| Data shown |

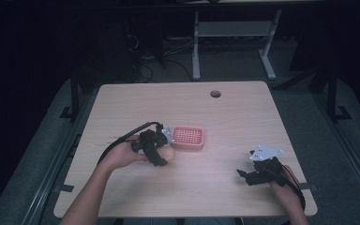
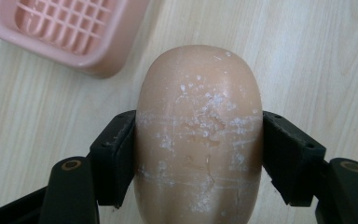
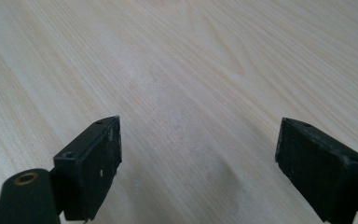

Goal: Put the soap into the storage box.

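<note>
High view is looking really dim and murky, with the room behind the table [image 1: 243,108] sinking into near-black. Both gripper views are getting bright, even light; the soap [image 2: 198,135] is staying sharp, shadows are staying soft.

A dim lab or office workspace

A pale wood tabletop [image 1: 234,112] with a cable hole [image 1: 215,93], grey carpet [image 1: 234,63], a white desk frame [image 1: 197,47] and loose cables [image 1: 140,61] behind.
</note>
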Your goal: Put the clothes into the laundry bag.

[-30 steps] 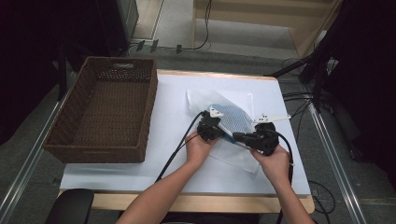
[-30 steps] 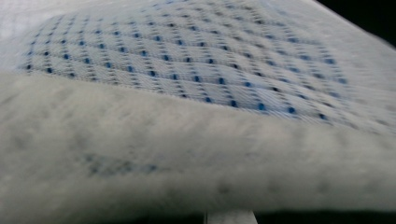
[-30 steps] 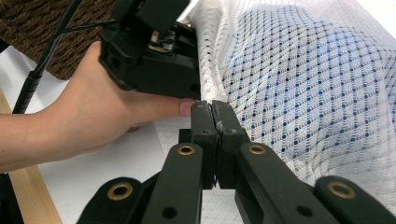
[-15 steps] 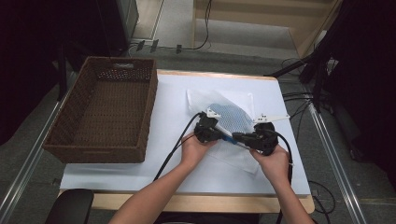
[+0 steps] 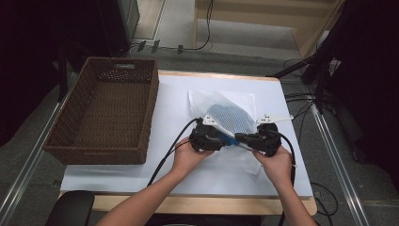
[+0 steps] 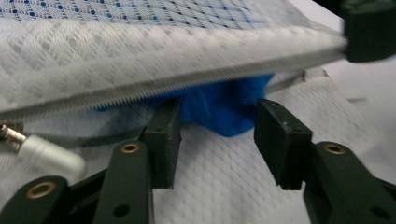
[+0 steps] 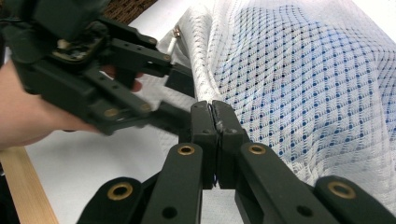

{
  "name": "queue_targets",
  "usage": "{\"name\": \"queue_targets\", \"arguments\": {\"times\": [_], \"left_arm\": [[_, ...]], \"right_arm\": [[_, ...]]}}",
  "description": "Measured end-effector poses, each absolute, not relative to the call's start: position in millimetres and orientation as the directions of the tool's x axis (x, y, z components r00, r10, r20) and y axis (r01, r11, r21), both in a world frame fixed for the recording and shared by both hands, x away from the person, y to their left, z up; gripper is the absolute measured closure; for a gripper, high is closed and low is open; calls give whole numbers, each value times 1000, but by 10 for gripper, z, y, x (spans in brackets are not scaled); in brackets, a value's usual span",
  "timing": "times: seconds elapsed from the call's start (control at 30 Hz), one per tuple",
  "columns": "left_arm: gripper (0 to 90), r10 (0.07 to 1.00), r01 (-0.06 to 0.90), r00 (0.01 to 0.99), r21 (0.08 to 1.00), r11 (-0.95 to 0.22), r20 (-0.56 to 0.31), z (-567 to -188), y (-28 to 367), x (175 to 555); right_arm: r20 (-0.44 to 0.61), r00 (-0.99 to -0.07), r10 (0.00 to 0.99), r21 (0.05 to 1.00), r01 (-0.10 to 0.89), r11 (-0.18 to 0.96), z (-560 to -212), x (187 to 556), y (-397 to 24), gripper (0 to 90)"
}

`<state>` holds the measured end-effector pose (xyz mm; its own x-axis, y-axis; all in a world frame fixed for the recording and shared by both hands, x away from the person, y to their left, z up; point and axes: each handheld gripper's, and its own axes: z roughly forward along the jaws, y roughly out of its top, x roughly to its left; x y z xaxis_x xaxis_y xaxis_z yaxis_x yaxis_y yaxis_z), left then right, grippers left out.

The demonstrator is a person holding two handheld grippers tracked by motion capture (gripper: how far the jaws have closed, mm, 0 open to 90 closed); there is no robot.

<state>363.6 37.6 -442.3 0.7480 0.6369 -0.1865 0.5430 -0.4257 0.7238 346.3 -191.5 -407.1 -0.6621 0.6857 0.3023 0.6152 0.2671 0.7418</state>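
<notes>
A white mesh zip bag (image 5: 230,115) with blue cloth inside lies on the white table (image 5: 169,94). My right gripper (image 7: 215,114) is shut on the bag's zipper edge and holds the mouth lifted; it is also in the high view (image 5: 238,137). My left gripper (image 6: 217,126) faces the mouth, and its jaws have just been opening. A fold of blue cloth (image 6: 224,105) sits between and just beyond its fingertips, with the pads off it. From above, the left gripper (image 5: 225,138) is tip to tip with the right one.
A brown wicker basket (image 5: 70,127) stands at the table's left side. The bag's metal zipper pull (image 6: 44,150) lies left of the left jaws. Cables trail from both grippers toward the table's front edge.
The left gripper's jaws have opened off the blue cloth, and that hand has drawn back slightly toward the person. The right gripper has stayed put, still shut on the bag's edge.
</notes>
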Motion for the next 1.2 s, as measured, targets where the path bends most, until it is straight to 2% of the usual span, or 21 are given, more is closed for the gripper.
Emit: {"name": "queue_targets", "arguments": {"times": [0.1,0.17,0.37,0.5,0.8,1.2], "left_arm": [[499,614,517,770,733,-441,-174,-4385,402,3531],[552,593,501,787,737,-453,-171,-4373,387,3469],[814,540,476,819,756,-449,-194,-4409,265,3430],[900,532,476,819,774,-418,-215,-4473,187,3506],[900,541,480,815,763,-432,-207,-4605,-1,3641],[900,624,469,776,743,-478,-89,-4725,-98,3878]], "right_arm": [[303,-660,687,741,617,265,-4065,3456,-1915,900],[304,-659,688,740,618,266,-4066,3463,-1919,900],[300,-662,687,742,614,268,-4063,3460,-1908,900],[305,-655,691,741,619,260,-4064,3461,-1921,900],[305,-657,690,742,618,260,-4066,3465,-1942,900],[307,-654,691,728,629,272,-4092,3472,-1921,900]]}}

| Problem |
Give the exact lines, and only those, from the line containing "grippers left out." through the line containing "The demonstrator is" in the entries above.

| Result |
`<state>` holds the measured end-effector pose (xyz mm; its own x-axis, y-axis; all in a world frame fixed for the recording and shared by both hands, x away from the person, y to their left, z up; point and axes: each handheld gripper's, and its own axes: z roughly forward along the jaws, y roughly out of its top, x roughly to its left; x y z xaxis_x xaxis_y xaxis_z yaxis_x yaxis_y yaxis_z), left then right, grippers left out.

The demonstrator is a person holding two handheld grippers tracked by motion capture (gripper: how far the jaws have closed, mm, 0 open to 90 closed); there is no robot.

No more work is needed on this exercise.